L’impact grandissant des politiques tarifaires américaines sur le secteur alimentaire canadien
L’administration Trump a radicalement bouleversé le commerce mondial par le biais de politiques tarifaires imprévisibles et incohérentes. Bien que positionnées pour corriger les déséquilibres commerciaux perçus, ces politiques impactent aussi bien les alliés que les rivaux, et ont introduit une nouvelle ère d’incertitude, perturbant les relations de longue date avec les fournisseurs, modifiant les décisions d’approvisionnement et déstabilisant le commerce transfrontalier.
Les transformateurs, fabricants et distributeurs canadiens de produits alimentaires qui se remettent encore des perturbations causées par la pandémie doivent maintenant faire face à des défis de plus en plus importants, car les tarifs douaniers augmentent le coût des matières premières et ajoutent de la volatilité à l’approvisionnement et à la logistique.
« Les droits de douane sont considérés comme inopportuns et contre-productifs, en particulier après une pandémie. » – Distributeur de services alimentaires
Principaux défis auxquels sont confrontés les exploitants canadiens du secteur alimentaire
- Forte dépendance vis-à-vis du commerce avec les États-Unis – Les transformateurs, fabricants et distributeurs canadiens de produits alimentaires sont fortement dépendants du commerce avec les États-Unis, tant au niveau de l’offre que de la demande.
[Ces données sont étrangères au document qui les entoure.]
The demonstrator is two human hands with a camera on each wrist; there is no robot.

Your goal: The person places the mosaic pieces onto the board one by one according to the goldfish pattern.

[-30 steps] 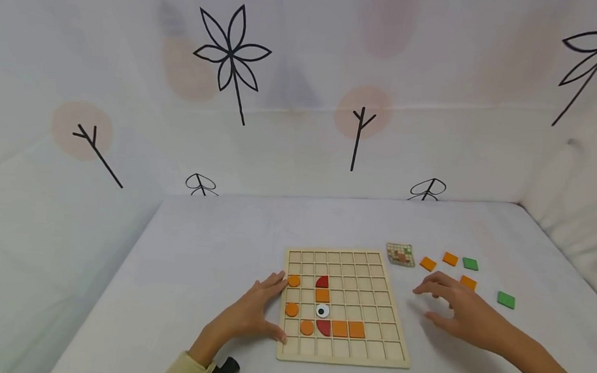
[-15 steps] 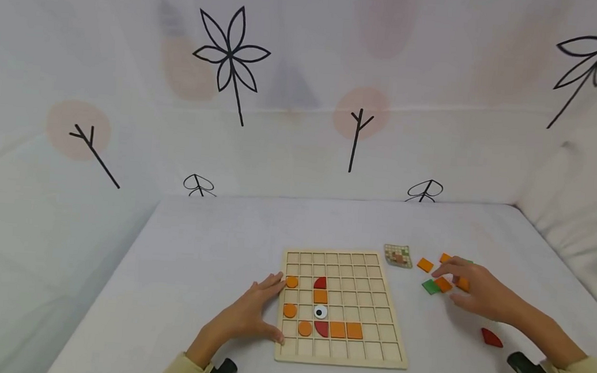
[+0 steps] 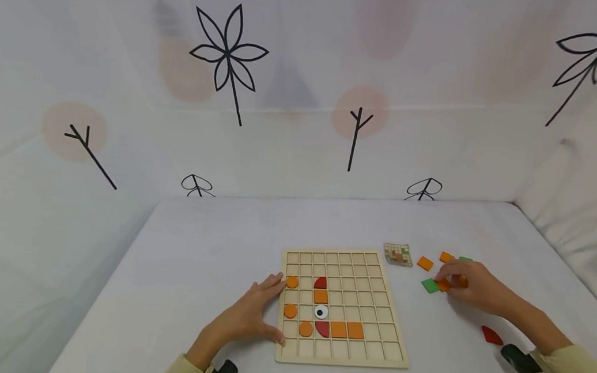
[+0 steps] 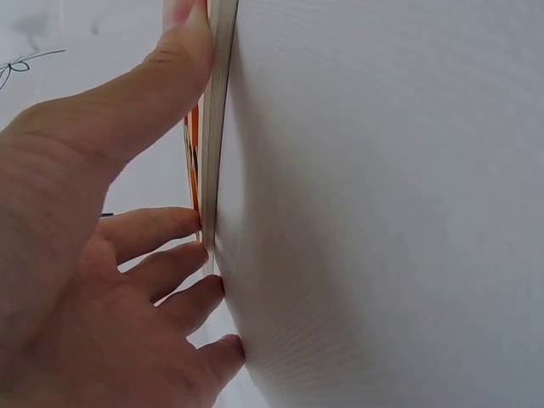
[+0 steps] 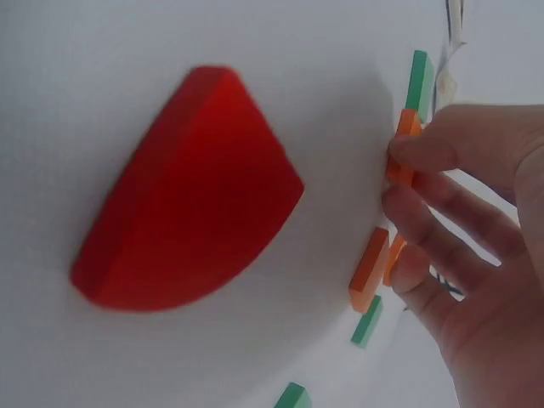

De nombreux acteurs du secteur s’approvisionnent en matières premières essentielles aux États-Unis et comptent également sur les clients américains pour assurer la croissance de leur chiffre d’affaires.
- Approvisionnement en matières premières en provenance des États-Unis – Une part importante des matières premières du secteur, telles que les emballages, les ingrédients ou les produits de base, provient des États-Unis. La transition vers d’autres sources au Canada ou à l’étranger présente de réels défis, notamment des coûts plus élevés, des ruptures d’approvisionnement et des problèmes d’assurance qualité.
- Relations de longue date dans la chaîne d’approvisionnement – Pour de nombreuses entreprises du secteur alimentaire canadien, les relations d’approvisionnement se sont construites au fil des décennies et sont difficiles à dénouer.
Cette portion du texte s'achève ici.